== Segment start ==

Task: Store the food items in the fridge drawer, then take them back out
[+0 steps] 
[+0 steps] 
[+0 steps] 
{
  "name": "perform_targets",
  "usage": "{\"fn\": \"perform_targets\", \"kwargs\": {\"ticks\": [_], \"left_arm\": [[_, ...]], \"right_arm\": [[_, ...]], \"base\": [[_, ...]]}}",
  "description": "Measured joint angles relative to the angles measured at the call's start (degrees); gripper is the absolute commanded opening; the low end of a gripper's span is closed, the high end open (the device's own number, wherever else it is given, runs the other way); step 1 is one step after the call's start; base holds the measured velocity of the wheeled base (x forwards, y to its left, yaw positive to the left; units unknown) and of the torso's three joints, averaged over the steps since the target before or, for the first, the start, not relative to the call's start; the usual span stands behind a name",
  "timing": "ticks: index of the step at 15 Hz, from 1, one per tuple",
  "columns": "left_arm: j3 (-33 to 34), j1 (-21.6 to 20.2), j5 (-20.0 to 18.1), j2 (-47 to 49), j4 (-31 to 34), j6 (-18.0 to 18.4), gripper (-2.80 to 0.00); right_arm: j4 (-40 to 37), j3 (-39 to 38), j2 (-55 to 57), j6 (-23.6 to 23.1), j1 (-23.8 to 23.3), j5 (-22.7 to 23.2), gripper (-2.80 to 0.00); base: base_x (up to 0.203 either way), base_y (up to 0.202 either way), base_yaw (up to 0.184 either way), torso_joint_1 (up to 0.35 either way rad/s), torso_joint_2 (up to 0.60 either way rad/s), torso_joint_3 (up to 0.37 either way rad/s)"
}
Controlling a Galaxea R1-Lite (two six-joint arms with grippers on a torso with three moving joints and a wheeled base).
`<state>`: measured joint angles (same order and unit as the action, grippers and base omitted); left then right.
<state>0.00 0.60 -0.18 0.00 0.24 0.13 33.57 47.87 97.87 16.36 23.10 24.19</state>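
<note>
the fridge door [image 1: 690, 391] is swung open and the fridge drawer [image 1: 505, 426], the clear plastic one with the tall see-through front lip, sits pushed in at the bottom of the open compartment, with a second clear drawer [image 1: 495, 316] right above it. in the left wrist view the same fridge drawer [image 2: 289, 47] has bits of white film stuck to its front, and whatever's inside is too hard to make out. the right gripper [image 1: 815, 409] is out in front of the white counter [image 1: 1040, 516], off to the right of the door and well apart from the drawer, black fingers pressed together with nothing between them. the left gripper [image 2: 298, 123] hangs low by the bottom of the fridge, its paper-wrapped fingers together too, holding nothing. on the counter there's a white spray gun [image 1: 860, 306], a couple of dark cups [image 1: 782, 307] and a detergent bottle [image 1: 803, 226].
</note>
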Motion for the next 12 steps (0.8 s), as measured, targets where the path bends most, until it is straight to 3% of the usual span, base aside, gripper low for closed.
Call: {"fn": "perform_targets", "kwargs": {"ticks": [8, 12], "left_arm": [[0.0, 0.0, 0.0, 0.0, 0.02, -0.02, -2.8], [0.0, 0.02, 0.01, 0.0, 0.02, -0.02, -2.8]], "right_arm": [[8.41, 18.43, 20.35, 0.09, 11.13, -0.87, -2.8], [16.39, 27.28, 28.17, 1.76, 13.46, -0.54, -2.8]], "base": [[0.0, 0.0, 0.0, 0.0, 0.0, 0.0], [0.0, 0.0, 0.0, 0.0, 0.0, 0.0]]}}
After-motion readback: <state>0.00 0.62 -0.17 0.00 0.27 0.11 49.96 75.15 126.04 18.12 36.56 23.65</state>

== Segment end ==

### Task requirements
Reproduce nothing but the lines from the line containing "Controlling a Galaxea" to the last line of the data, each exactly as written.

### Output of the exercise
Controlling a Galaxea R1-Lite (two six-joint arms with grippers on a torso with three moving joints and a wheeled base).
`<state>`: measured joint angles (same order and unit as the action, grippers and base omitted); left then right.
<state>0.00 0.60 -0.18 0.00 0.24 0.13 33.57 47.87 97.87 16.36 23.10 24.19</state>
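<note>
the fridge door [image 1: 690, 391] is swung open and the fridge drawer [image 1: 505, 426], the clear plastic one with the tall see-through front lip, sits pushed in at the bottom of the open compartment, with a second clear drawer [image 1: 495, 316] right above it. in the left wrist view the same fridge drawer [image 2: 289, 47] has bits of white film stuck to its front, and whatever's inside is too hard to make out. the right gripper [image 1: 815, 409] is out in front of the white counter [image 1: 1040, 516], off to the right of the door and well apart from the drawer, black fingers pressed together with nothing between them. the left gripper [image 2: 298, 123] hangs low by the bottom of the fridge, its paper-wrapped fingers together too, holding nothing. on the counter there's a white spray gun [image 1: 860, 306], a couple of dark cups [image 1: 782, 307] and a detergent bottle [image 1: 803, 226].
</note>
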Motion for the next 12 steps (0.8 s), as measured, targets where the path bends most, until it is straight to 3% of the usual span, base aside, gripper low for closed.
Call: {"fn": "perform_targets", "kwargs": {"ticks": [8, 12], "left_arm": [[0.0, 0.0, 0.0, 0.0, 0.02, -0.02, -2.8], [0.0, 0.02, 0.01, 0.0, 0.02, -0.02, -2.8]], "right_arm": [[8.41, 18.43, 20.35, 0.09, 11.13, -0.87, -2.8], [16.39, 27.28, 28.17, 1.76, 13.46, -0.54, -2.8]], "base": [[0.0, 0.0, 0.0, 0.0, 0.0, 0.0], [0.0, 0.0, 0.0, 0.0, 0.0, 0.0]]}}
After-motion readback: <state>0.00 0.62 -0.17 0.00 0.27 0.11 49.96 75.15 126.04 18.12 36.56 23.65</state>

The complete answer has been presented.